The choice and effectiveness of a particular chemical agent as a weapon of terrorism depend upon a variety of factors. Can the agent easily be "weaponized"? Is the agent highly lethal? Are many individuals likely to die after being exposed to the particular chemical? Are the agents easily obtainable, manufactured, or transported to the target country? How quickly available are the range of effective treatments and can the exposed population be decontaminated against the agent?
The primary emergency response strategy is to remove individuals from contact with the toxic chemicals and decontaminate them. Decontamination is a highly effective strategy in which contaminated clothing is removed and the chemical residue is washed from the skin with water. After exposed individuals are decontaminated, medical care is given as needed. Children are of special concern because their higher breathing rates and proximity to the ground-where many agents are more concentrated--make them more vulnerable to chemical agents. They may also be at increased risk from the hypothermia that can result from the decontamination process.

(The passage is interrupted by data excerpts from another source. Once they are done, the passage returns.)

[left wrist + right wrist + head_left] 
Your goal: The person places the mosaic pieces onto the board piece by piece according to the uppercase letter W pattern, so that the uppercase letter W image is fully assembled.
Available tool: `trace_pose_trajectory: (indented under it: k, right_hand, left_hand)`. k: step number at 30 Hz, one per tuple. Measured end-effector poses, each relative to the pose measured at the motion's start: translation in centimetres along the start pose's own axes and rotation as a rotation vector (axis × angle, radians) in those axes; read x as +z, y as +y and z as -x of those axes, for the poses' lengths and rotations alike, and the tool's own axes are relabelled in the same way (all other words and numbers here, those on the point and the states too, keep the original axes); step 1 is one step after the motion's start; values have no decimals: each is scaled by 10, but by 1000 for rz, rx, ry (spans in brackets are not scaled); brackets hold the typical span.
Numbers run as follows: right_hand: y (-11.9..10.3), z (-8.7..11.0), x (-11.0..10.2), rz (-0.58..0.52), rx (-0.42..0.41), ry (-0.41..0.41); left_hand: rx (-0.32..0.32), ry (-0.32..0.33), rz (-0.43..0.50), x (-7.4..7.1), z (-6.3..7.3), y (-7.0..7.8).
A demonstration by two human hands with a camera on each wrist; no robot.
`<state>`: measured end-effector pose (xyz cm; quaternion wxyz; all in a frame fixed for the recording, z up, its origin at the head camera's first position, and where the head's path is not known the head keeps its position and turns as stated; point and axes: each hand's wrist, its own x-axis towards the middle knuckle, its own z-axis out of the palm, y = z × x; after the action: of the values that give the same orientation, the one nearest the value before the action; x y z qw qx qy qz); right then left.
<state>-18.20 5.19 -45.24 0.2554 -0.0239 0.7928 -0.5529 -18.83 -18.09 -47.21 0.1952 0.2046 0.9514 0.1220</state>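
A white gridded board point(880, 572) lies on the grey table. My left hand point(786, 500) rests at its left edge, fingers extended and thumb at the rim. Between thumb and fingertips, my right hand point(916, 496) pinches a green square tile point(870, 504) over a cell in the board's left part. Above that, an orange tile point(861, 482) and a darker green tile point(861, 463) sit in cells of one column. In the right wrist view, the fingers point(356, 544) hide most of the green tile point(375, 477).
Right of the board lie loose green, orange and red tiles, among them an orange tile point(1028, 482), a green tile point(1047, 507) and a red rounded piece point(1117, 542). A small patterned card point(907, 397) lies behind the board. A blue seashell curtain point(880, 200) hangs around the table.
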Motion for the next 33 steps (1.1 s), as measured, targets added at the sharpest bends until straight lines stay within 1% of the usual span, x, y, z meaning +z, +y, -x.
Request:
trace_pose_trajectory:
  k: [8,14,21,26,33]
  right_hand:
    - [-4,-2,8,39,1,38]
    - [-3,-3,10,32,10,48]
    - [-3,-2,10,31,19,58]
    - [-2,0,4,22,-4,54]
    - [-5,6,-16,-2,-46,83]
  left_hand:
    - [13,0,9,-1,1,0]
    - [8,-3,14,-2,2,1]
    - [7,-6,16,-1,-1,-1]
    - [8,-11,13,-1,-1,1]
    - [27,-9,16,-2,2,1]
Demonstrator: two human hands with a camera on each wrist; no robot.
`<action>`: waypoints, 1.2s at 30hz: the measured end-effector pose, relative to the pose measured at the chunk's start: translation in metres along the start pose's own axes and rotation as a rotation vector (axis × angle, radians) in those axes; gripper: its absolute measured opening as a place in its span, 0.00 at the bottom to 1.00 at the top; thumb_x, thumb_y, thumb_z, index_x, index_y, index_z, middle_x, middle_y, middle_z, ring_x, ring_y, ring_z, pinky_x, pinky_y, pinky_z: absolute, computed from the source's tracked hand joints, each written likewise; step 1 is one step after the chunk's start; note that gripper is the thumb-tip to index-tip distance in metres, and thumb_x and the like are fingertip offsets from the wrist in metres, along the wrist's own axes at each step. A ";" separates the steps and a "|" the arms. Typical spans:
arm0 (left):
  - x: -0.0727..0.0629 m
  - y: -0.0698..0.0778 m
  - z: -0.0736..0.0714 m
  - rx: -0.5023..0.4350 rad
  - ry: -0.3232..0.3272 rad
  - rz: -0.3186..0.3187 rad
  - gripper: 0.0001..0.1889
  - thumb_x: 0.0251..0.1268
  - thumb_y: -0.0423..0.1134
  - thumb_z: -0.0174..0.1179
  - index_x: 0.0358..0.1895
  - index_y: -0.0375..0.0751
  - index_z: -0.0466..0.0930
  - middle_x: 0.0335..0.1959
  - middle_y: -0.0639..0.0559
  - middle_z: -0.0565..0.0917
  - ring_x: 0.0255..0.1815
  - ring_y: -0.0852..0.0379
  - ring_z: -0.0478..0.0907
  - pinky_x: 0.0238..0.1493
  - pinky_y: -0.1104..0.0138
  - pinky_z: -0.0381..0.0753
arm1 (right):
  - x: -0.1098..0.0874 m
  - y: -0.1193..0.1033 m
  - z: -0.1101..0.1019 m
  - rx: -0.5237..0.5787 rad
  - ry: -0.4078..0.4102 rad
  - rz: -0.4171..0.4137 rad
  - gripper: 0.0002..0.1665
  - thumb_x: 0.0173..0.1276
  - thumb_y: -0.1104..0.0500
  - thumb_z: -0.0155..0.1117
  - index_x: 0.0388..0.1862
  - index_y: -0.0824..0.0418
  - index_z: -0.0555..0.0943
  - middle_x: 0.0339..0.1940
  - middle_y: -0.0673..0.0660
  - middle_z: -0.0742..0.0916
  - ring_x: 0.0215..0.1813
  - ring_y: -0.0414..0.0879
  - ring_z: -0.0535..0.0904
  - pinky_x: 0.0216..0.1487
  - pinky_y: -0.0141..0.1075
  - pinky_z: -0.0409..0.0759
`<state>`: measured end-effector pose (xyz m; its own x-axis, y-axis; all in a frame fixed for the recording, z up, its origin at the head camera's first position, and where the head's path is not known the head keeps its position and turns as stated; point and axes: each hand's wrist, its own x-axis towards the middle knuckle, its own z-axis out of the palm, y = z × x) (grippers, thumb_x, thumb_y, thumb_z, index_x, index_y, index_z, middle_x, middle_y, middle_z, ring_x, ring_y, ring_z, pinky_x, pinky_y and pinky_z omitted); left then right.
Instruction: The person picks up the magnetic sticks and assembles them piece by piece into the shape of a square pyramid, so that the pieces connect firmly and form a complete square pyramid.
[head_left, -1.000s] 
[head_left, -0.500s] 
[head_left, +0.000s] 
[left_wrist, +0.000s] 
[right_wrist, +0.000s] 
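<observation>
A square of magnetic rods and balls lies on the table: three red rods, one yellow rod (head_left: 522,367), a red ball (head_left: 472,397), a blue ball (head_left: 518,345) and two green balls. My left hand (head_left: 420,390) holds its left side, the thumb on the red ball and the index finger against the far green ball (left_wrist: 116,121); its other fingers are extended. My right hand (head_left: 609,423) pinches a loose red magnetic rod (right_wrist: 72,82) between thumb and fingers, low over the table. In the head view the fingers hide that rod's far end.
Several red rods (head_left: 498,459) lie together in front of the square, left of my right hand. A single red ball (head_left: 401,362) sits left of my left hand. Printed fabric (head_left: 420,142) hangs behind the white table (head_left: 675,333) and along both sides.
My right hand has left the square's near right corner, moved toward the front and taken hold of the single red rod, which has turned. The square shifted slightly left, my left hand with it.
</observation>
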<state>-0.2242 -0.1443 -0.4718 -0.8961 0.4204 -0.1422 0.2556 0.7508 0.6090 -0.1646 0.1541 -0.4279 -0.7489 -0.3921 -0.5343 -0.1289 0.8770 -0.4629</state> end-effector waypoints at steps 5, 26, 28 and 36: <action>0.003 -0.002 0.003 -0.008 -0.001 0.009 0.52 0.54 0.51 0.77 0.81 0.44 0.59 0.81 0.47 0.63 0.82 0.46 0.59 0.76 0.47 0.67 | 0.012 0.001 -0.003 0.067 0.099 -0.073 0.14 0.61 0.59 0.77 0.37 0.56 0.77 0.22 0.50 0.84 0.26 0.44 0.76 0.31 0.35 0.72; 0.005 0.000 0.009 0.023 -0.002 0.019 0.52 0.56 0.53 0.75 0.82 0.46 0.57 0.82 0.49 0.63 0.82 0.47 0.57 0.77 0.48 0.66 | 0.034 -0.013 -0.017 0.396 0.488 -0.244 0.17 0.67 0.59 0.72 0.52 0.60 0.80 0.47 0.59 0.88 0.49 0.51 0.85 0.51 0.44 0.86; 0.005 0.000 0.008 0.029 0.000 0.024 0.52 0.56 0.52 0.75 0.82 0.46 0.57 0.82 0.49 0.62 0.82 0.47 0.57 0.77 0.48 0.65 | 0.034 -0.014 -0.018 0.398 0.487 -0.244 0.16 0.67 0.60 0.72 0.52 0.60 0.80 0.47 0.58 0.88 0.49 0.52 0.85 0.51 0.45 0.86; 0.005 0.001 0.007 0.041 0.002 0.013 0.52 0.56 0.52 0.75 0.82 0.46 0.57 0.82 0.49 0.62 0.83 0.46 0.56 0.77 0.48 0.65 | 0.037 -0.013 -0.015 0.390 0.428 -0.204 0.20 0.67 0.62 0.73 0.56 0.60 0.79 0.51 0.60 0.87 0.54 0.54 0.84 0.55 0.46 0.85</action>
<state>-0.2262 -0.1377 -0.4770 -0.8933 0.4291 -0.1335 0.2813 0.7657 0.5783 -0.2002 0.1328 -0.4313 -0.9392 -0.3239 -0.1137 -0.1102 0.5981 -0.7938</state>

The goals of terrorists are only accomplished if (1) they succeed in undermining a nation's confidence in its ability to protect its citizens and (2) if citizens change their behavior and daily life in response to fears. Our state, local, and federal agencies are making strides toward reducing the threat of chemical terrorism. US government resources, including the Metropolitan Medical Response System and HRSA (Health Resources and Services Administration), the Hospital Preparedness Program, and the Centers for Disease Control and Prevention (CDC), along with the American Red Cross and others, are working to improve the capacity of first responders and emergency response agencies to respond to chemical terrorism. The Public Health Security and Bioterrorism Preparedness and Response Act of 2002 has resulted in funding to help states build their local public health departments and hospitals, the largest public health and emergency medical care investment in our history.